To demonstrate the coherent energy transfer, the researchers directed an ultrashort laser pulse at the polymer, thus bringing it into a superposition of the ground state and a photoexcited state. If the polymer was dissolved in chloroform - and its chain therefore open and extended - Scholes and Collini found, using further ultrashort probing pulses, that excitons moving along the chain remained in a coherent state up to 250 femtoseconds, enough time to move over some five to ten monomer units. 

Chemical rudder

 ’The chemical framework that makes up the chain is a crucial ingredient for enabling quantum coherent energy transfer,’ Scholes says.

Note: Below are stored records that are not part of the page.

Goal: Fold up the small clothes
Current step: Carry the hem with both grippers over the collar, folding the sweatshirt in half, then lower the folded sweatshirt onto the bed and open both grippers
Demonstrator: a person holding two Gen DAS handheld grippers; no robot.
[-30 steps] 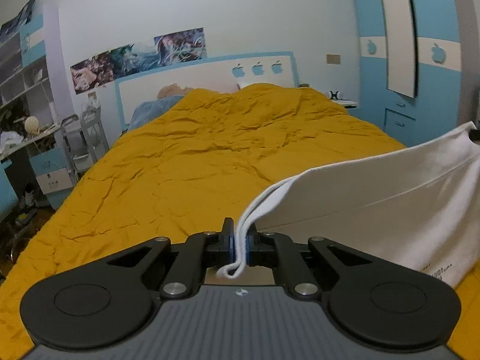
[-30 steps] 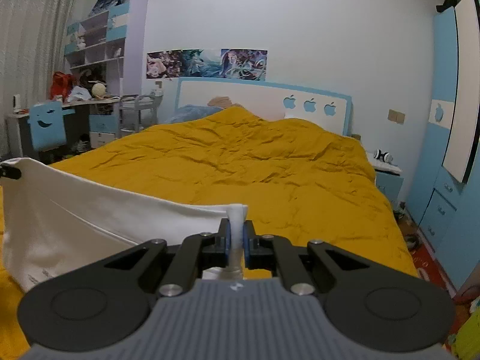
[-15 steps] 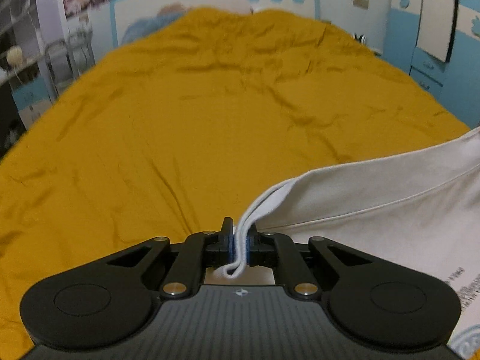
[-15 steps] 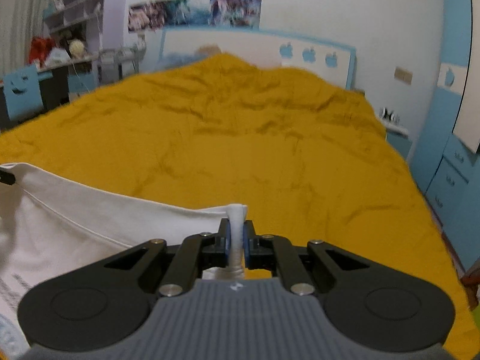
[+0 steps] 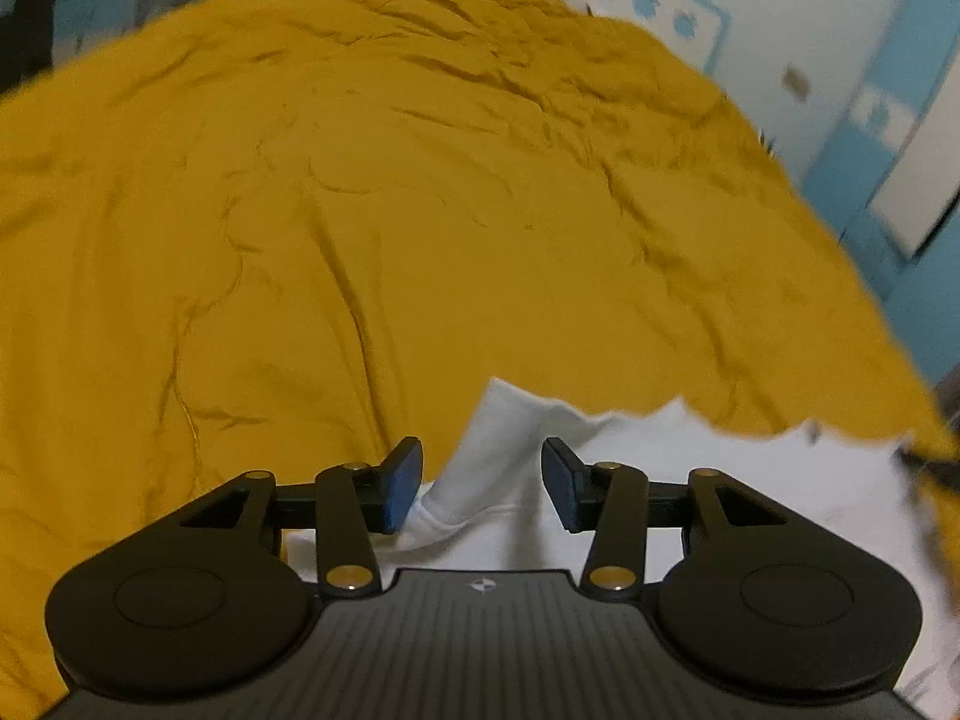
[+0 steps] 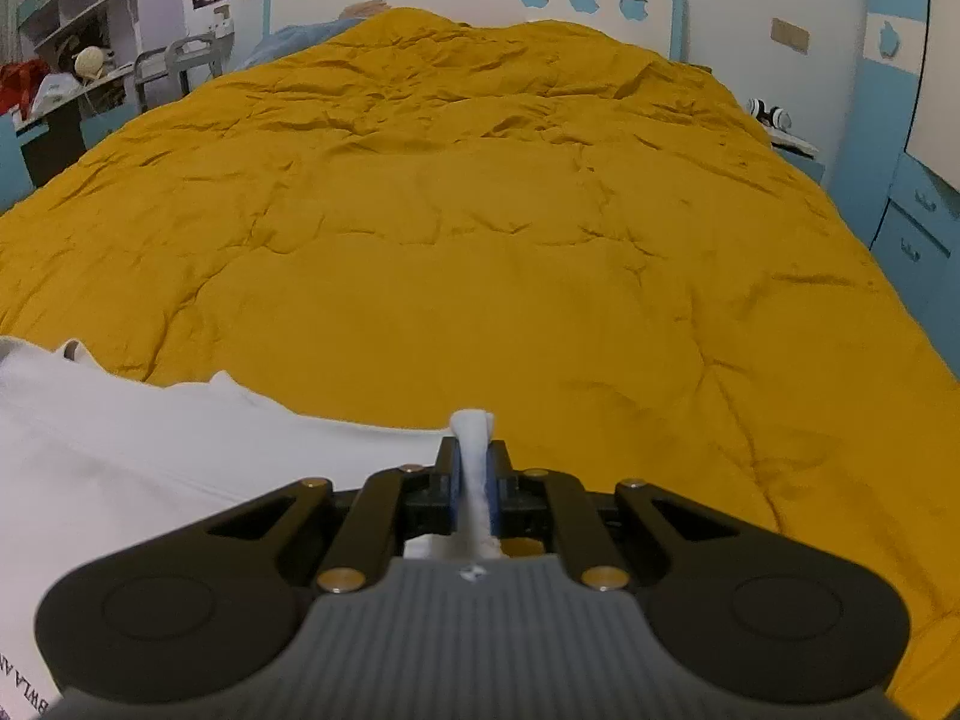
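Observation:
A white garment (image 5: 690,480) lies on the yellow-orange bedspread (image 5: 420,210), close to the near edge. My left gripper (image 5: 482,489) is open, its blue pads apart, with a corner of the white garment lying loose between them. My right gripper (image 6: 474,483) is shut on a bunched edge of the same white garment (image 6: 150,468), which spreads out to the left of it on the bedspread (image 6: 480,210). Black print shows on the garment at the lower left of the right wrist view.
The bed has a white and blue headboard (image 6: 480,0) with apple cut-outs. A desk and shelves (image 6: 54,78) stand left of the bed. Blue cabinets (image 6: 918,228) and a bedside table (image 6: 786,138) stand to the right.
Both grippers came down from holding the garment up in the air to the bedspread. My left gripper opened and let go of its edge. The garment now lies on the bed.

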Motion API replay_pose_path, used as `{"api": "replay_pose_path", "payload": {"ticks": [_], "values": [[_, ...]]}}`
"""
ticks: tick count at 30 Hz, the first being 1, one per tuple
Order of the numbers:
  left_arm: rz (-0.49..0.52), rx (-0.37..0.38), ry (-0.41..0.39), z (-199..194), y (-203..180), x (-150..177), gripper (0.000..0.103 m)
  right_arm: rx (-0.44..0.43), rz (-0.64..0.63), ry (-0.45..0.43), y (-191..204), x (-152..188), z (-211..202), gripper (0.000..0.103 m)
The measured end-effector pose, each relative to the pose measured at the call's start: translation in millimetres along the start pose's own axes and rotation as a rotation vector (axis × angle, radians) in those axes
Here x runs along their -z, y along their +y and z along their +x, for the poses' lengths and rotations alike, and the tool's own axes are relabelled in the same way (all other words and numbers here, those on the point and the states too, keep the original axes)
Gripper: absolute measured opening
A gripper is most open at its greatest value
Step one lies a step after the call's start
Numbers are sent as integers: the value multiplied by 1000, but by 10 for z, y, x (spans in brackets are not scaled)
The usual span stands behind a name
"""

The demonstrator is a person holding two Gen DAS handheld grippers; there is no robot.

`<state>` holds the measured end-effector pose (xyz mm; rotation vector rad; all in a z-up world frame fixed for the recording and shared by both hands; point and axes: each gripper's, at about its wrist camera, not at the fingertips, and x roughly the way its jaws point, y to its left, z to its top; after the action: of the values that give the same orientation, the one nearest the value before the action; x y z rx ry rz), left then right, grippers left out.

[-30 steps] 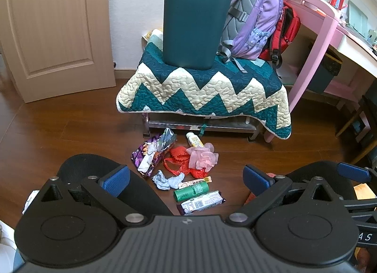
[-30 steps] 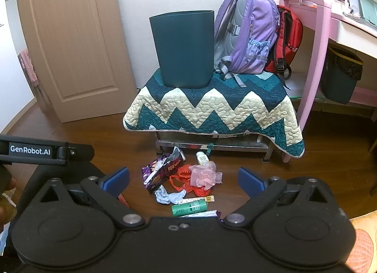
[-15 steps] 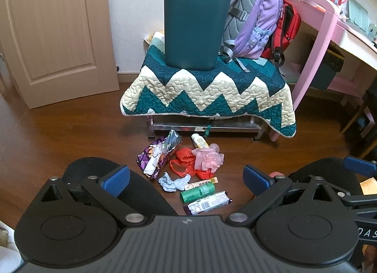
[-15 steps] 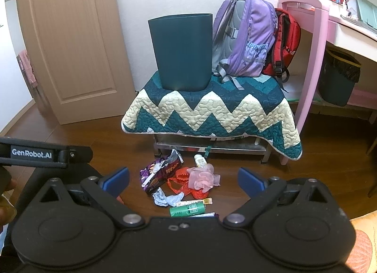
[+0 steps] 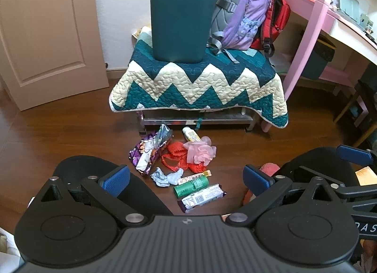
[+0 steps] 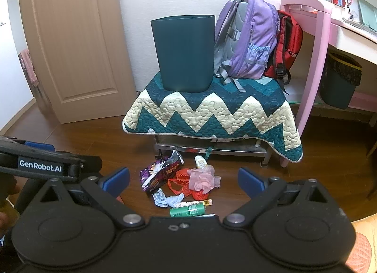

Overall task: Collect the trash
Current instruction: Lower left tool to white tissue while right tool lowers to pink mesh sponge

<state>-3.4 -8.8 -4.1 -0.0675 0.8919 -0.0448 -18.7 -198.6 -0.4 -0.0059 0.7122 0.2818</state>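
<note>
My left gripper [image 5: 186, 176] is spread wide with nothing between its blue pads [image 5: 114, 177]; my right gripper [image 6: 183, 180] is likewise released and empty. Both hang above the wooden floor [image 5: 59, 136], and the right unit shows at the right edge of the left wrist view.

Between the fingers, on the floor, lies the trash pile [image 5: 174, 162]: a silver-and-purple bar wrapper [image 5: 202, 197] nearest me, a green tube [image 5: 191, 185] just behind it, a narrow yellow-tipped stick wrapper [image 5: 194, 176], a crumpled pale-blue tissue [image 5: 165, 177], a torn purple snack bag [image 5: 150, 149], red mesh netting [image 5: 176, 155] touching a pink bath pouf [image 5: 200, 151], and a small white bottle [image 5: 191, 134] at the far edge.

Just beyond the pile stands a low metal bench [image 5: 200, 121] draped with a teal-and-cream zigzag quilt [image 5: 198, 84]. On it stand an upright dark-teal bin [image 5: 182, 22] and a purple backpack [image 5: 240, 11], a red backpack [image 5: 274, 21] behind that. A door [image 6: 75, 37] is to the left, a pink desk [image 6: 313, 44] to the right with a second, lined bin [image 6: 339, 80] under it.
</note>
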Motion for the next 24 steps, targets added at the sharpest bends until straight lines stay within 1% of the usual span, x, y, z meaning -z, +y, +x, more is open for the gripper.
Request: {"api": "replay_pose_path", "payload": {"ticks": [6,11,16,19,22,24], "values": [[0,30,20,122,31,-54,103,-4,0,16,-1,-38,70,99],[8,-22,-5,297,154,-215,103,-20,17,30,-99,-124,248,99],[-14,-14,52,750,354,-512,103,-12,-5,52,-213,-294,614,99],[-17,-31,70,1081,477,-747,103,-14,-9,77,-291,-411,904,99],[4,-55,71,1416,575,-1016,103,-10,-5,118,-380,-568,1246,96],[27,-52,76,1652,645,-1189,103,-8,5,142,-428,-685,1466,95]]}}
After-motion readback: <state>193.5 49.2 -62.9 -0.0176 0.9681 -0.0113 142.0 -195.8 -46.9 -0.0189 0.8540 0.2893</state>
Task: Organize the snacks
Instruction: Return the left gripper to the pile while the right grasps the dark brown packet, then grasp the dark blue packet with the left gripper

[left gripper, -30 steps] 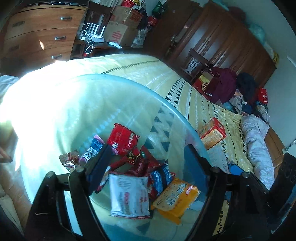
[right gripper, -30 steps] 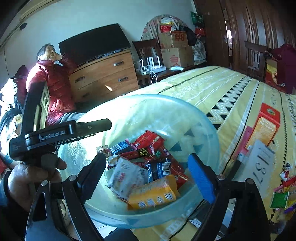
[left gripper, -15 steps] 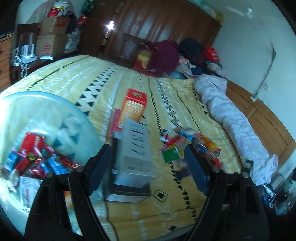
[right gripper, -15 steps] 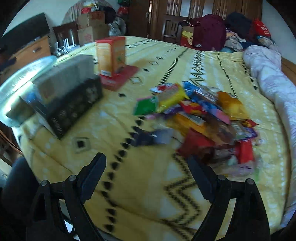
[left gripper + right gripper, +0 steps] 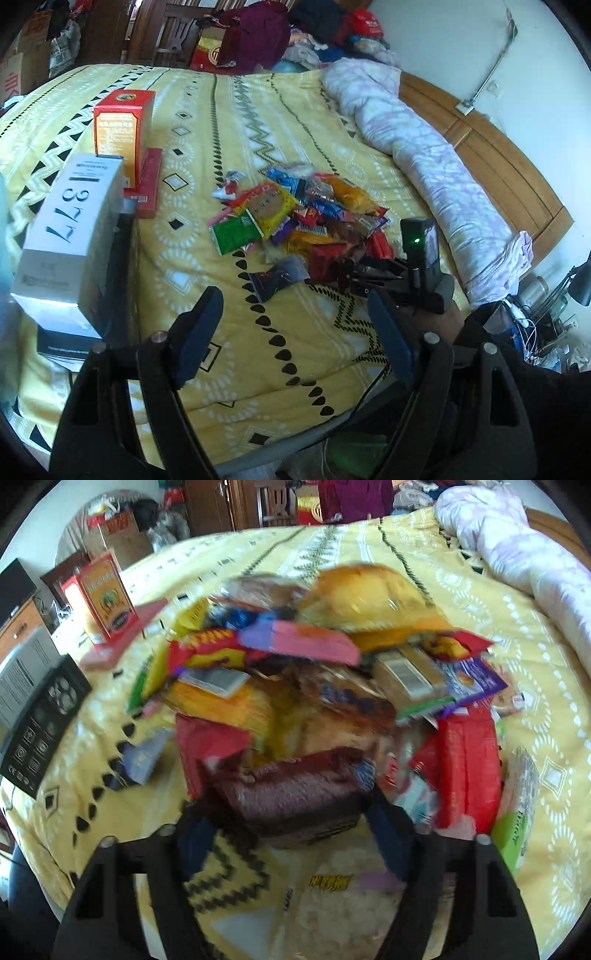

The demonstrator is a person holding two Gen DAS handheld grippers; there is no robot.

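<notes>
A heap of mixed snack packets [image 5: 303,218] lies on the yellow patterned bedspread [image 5: 229,110]. My left gripper [image 5: 291,332] hovers open above the bedspread in front of the heap, with nothing between its fingers. In the left wrist view my right gripper [image 5: 345,275] reaches into the near right side of the heap. In the blurred right wrist view the heap [image 5: 314,672] fills the picture. My right gripper [image 5: 288,834] is closing around a dark maroon packet [image 5: 291,797] that lies between its fingers; firm pressing does not show.
A white box marked with numbers [image 5: 70,225] sits on a black box [image 5: 40,723] at the left. Behind it an orange-red carton [image 5: 122,129] stands on a flat red box. A rolled quilt [image 5: 424,147] runs along the wooden headboard [image 5: 498,155] on the right.
Both views swung from the blue bowl of snacks to the loose heap on the bed. My right gripper dropped onto the heap and its jaws narrowed around a maroon packet.
</notes>
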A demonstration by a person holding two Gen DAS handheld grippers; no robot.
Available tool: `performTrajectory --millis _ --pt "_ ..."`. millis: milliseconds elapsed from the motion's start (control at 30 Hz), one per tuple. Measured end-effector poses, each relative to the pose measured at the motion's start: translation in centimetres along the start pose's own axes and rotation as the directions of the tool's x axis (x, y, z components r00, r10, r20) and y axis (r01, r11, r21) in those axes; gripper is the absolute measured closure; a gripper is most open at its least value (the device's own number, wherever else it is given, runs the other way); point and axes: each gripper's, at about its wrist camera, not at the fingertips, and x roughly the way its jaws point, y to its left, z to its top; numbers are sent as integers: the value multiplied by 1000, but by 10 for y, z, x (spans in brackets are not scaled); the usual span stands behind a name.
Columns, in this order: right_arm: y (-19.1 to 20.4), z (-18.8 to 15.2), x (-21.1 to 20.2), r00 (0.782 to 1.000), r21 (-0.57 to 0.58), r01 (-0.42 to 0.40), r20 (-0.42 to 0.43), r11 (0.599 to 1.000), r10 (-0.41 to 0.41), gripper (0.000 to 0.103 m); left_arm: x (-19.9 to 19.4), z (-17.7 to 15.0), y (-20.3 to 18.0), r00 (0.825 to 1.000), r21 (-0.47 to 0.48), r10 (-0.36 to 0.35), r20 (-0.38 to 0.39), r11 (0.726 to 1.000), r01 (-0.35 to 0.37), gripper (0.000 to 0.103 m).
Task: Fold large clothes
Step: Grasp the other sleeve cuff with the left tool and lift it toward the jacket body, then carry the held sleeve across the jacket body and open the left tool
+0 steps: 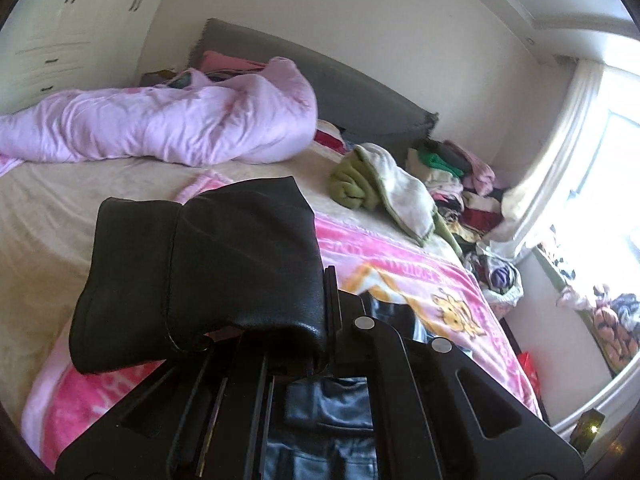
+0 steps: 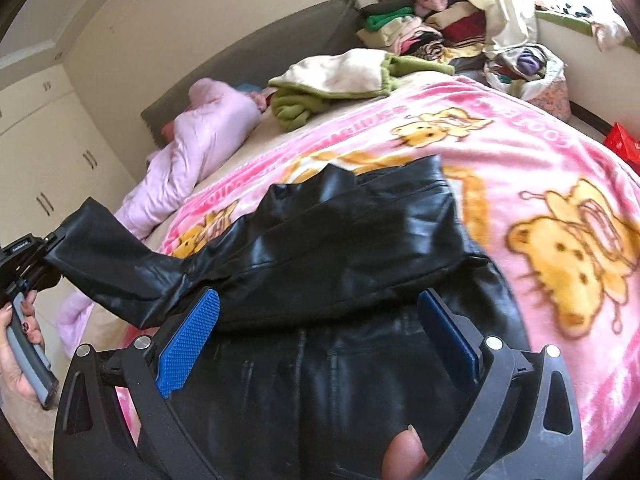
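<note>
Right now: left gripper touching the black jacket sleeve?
Touching. Right wrist view shows the left gripper clamped on the black jacket sleeve, lifting it off the bed.

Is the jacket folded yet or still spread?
Partly folded: the black jacket lies on the pink blanket, one sleeve lifted by the left gripper.

the pink blanket (image 2: 540, 152) carried rows of pink lettering beside its yellow bear prints, but it showed upside down and blurred, so no word could be read.
</note>
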Motion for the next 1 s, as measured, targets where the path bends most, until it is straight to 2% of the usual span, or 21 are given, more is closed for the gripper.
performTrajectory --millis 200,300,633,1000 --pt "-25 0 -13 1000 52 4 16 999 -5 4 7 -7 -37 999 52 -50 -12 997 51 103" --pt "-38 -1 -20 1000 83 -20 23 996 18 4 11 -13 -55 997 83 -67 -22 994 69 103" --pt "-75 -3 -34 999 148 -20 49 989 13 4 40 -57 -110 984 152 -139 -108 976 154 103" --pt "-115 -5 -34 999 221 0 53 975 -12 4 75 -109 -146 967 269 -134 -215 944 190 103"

For if the polymer was tightly coiled on itself rather than extended, the researchers found, excitons tended to hop across parallel chains, and no coherent transport was observed. 

The discovery could open the way to improved organic solar cells, comments Robert Silbey of the Department of Chemistry at the Massachusetts Institute of Technology. ’You can make excitation transfer faster in these systems by inducing structures that allow this coherence, and increase the efficiency of such devices,’ he says. 

Collini could not quantify the improvement in energy transport along the polymer, but said it would be ’quite drastic’. In the meantime, the researchers will look for coherence in other organic systems. ’We want to verify if this effect only happens in polymers,’ she says. And they will move quickly to investigate applications: ’We are planning experiments with polymer films which are more applicable with devices.’